[Information supplied]

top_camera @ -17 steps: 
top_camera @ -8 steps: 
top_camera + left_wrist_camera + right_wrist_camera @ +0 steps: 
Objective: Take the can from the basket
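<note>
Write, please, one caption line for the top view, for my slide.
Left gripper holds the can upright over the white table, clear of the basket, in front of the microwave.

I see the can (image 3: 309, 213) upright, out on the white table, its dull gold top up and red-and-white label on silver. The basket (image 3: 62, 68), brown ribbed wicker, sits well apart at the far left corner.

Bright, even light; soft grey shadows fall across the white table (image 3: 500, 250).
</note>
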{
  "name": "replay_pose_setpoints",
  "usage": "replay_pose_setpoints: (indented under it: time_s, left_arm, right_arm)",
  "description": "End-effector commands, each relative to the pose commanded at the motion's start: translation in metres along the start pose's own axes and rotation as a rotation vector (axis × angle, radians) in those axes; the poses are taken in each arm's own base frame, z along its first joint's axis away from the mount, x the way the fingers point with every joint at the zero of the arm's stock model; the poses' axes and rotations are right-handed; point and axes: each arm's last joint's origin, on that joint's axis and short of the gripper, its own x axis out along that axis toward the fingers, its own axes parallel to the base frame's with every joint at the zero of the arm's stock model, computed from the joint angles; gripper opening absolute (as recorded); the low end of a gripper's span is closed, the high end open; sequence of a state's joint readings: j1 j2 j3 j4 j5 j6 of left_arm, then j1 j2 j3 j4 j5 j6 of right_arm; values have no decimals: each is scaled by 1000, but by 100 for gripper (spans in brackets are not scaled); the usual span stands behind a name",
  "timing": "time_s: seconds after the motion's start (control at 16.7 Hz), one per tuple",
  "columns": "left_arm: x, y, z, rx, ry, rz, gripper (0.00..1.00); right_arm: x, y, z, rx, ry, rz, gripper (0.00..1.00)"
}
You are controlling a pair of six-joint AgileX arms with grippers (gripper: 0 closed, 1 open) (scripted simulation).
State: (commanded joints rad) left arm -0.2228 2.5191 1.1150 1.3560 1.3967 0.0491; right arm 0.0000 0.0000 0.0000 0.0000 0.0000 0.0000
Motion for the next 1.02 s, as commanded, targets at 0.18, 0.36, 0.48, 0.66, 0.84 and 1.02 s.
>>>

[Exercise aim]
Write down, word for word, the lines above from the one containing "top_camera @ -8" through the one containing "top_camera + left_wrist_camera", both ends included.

[Final answer]
top_camera @ -8 steps: 
top_camera + left_wrist_camera + right_wrist_camera @ +0 steps: 

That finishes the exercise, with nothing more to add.